Ich will jetzt gar nicht über Agrarpolitik reden. Ich will auch gar nicht über EFRE.NRW oder einzelne Programme reden. Herr Minister, wenn die Ruhrkonferenz irgendeinen Erfolg haben soll, dann sind Sie auf diese europäischen Förderprogramme für unser Land angewiesen. Deshalb verstehe ich nicht, warum Sie sich mit so wenig Nachdruck für diese Programme und deren Ausgestaltung einsetzen.
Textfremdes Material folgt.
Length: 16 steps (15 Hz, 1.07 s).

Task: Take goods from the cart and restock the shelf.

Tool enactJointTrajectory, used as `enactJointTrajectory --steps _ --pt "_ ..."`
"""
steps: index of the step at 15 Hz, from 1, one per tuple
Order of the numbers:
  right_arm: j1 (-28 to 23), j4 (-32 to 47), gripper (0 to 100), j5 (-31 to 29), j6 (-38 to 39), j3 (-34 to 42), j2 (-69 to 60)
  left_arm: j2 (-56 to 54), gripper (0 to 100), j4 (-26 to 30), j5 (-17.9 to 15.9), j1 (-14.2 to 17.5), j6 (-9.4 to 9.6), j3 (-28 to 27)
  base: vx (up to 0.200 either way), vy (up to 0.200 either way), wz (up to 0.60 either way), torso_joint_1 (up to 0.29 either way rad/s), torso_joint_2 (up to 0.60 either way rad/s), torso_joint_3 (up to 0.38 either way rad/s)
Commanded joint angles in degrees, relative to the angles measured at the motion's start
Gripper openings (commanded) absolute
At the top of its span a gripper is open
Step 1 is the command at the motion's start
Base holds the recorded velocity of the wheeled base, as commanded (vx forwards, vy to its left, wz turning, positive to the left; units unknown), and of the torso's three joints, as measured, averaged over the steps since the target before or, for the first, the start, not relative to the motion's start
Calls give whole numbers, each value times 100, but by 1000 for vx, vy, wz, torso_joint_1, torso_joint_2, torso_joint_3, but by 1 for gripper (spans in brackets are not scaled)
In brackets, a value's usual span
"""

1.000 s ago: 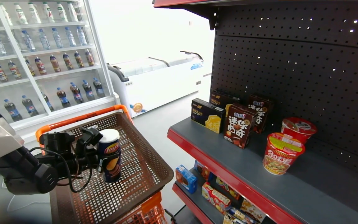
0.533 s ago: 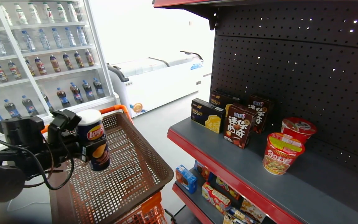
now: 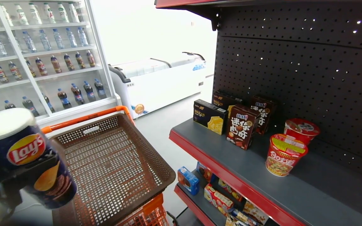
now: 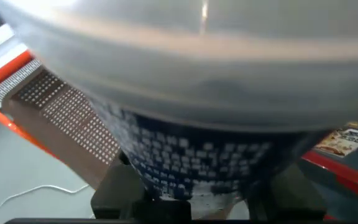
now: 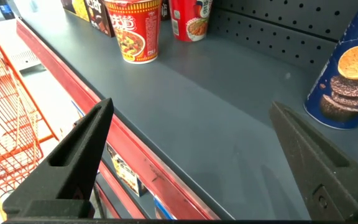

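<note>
A dark blue chips can with a white lid hangs above the left side of the cart, close to the head camera. My left gripper is shut on its body; its black fingers flank the can below the white lid. The brown mesh cart basket holds nothing. The grey shelf with a red front edge is to the right. Over that shelf my right gripper stands open with nothing between its fingers.
The shelf carries dark snack boxes and two cup noodles. Another blue chips can stands on the shelf near the pegboard. Bare grey shelf lies before the cups. A lower orange basket and a drinks fridge are nearby.
My left arm has lifted the chips can out of the cart basket and carried it left, up and close to the head camera. The basket now holds nothing.
</note>
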Motion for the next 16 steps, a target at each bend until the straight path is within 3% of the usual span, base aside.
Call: enactJointTrajectory --steps 1,3,6,8,16 --pt "0 2 100 0 -1 0 7 -2405 0 627 102 -66 -82 1005 0 0 0 0 0 0" --pt "0 2 100 0 -1 0 7 -3284 0 671 102 -365 -91 1444 0 0 0 0 0 0" --pt "0 2 100 9 -18 0 7 -3996 0 1084 216 -356 -144 1576 0 0 0 0 0 0" --pt "0 2 100 9 -9 0 7 -4110 0 1374 251 -365 -170 1541 0 0 -600 5 -2 2" --pt "0 2 100 18 -9 0 7 -4128 0 1409 242 -374 -179 1620 0 0 -600 2 1 5"
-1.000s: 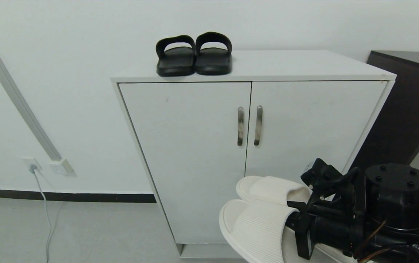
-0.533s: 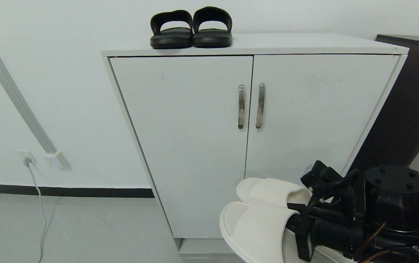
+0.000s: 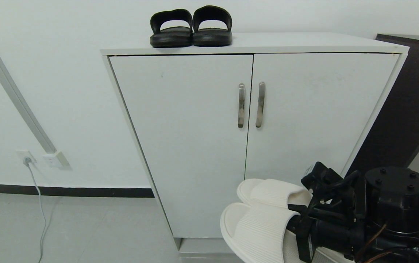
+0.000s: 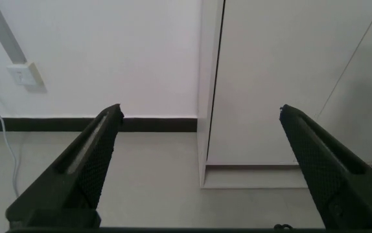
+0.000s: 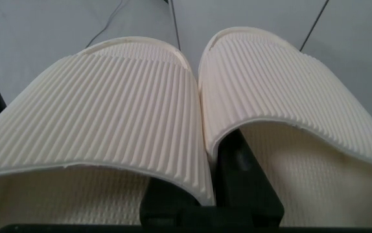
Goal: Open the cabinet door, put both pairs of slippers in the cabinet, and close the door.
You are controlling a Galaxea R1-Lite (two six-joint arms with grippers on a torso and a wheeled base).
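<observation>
Right gripper (image 3: 299,217) was clenched on the white slippers (image 3: 264,215), grasping the pair at the heel end, toes toward the cabinet (image 3: 195,153). The pair was held side by side, touching, off the floor, at about 5 o'clock from the handles (image 3: 241,106), just in front of the lower part of the right door (image 3: 315,117). Right wrist view: the two ribbed straps (image 5: 127,110) lay pressed together, with a black finger (image 5: 244,175) under their edges between the two soles.

Left gripper (image 4: 200,111) was released, spread wide, with nothing between its fingers (image 4: 89,162). It sat low, facing the cabinet's lower left corner and the floor (image 4: 153,168).

Black slippers (image 3: 191,25) sat on the cabinet top at 12 o'clock, side by side, touching, over the left door (image 3: 180,138). Both doors were shut. The handles stood upright, just beside each other at the centre seam.

Socket (image 3: 25,159) was on the wall at 8 o'clock from the cabinet, and its cable (image 3: 38,197) hung to the floor. Dark unit (image 3: 406,109) stood at 3 o'clock, just beside the cabinet.
</observation>
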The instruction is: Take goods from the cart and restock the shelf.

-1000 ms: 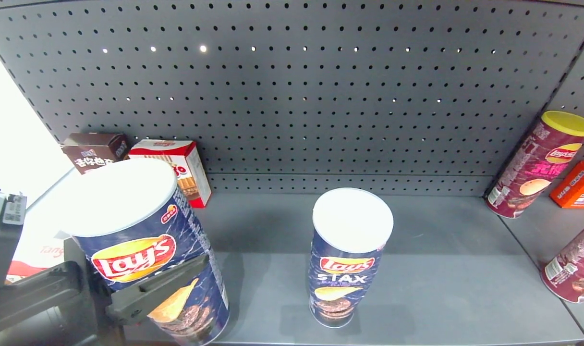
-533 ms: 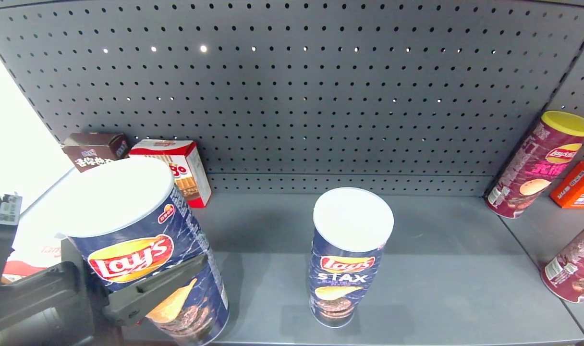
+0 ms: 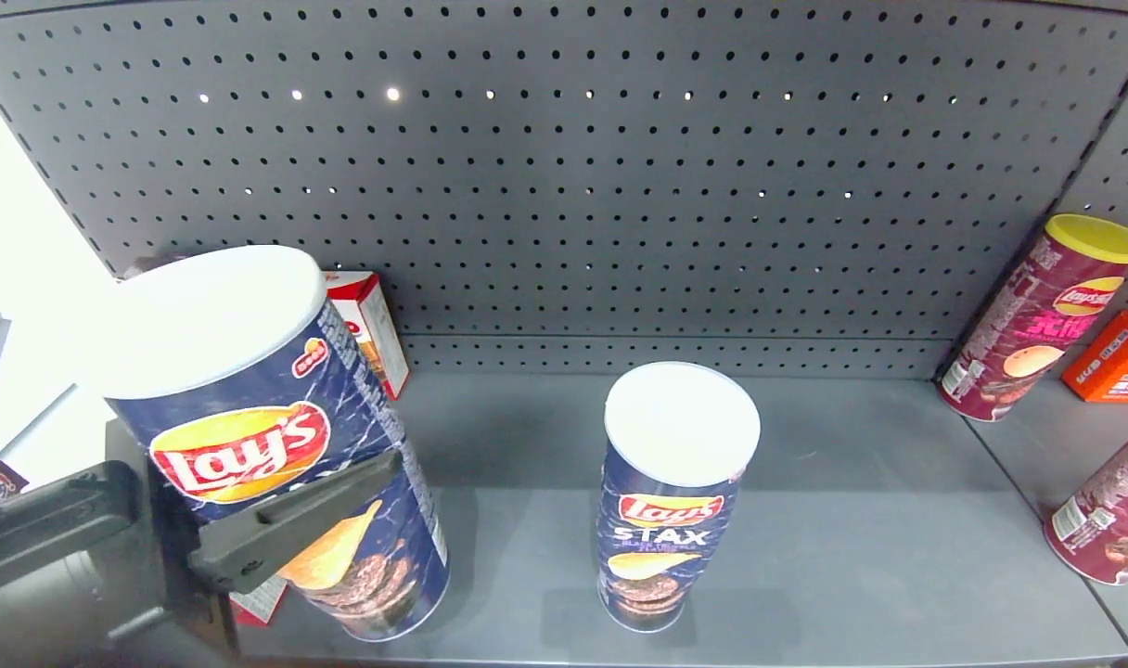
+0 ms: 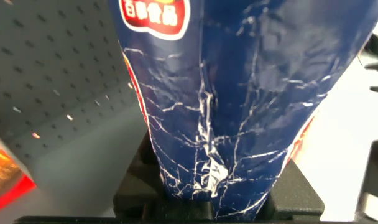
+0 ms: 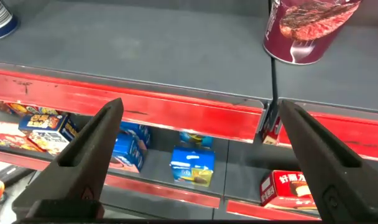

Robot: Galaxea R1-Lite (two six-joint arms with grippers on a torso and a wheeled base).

Da müsste man Antworten finden, in der Tat: Antworten auf die Frage, wie zukünftig finanziert werden soll. Was ist mit einer eigenen Einnahmequelle der EU? Was mit einer Kofinanzierung durch die Bundesrepublik? Was ist mit Mehreinnahmen? Alle diese Fragen lassen Sie unbeantwortet und bleiben im Allgemeinen, weil Sie sich intern nicht einigen können.
Der nordrhein-westfälische Finanzminister tritt in Brüssel auf und stützt den Kommissar, während hier vor Ort Forderungen aufgestellt werden, die Förderprogramme bloß nicht zu kürzen. Das passt nicht zusammen.
(Beifall von den GRÜNEN)
Sie haben keine Position, das ist heute dokumentiert. Schade drum, schade um die Interessen Nordrhein-Westfalens, die von Ihnen jedenfalls nicht vertreten werden. Herzlichen Dank.
(Beifall von den GRÜNEN)
Der zweite Redebeitrag zu diesem Tagesordnungspunkt von
Johannes Remmel (GRÜNE): Sehr geehrte Frau Präsidentin! Sehr geehrter Herr Minister, es tut mir leid; aber Sie verkaufen sich hier ein bisschen unter Wert. Wenn es darum geht, deutlich zu machen, die nordrhein-westfälischen Interessen zu vertreten, hätte ich zum einen mehr Inhalt und zum anderen mehr Engagement erwartet.
Aber bitte machen Sie uns kein X für ein U vor. Wer den Bundesrat kennt, weiß: Wenn man dort seine Interessen vertreten will, legt man frühzeitig seine Position fest, um andere Länder auf diese Position zu bringen. Das tut man, wenn man Mehrheiten erreichen will. Wenn man zu spät ist, bestraft einen das Leben.
Sie haben dokumentiert, dass Nordrhein-Westfalen offensichtlich mit der Interessenvertretung zu spät dran ist. Das ist schade für unser Land und auch schade für die Programminhalte, um die es letztlich geht. – Herzlichen Dank.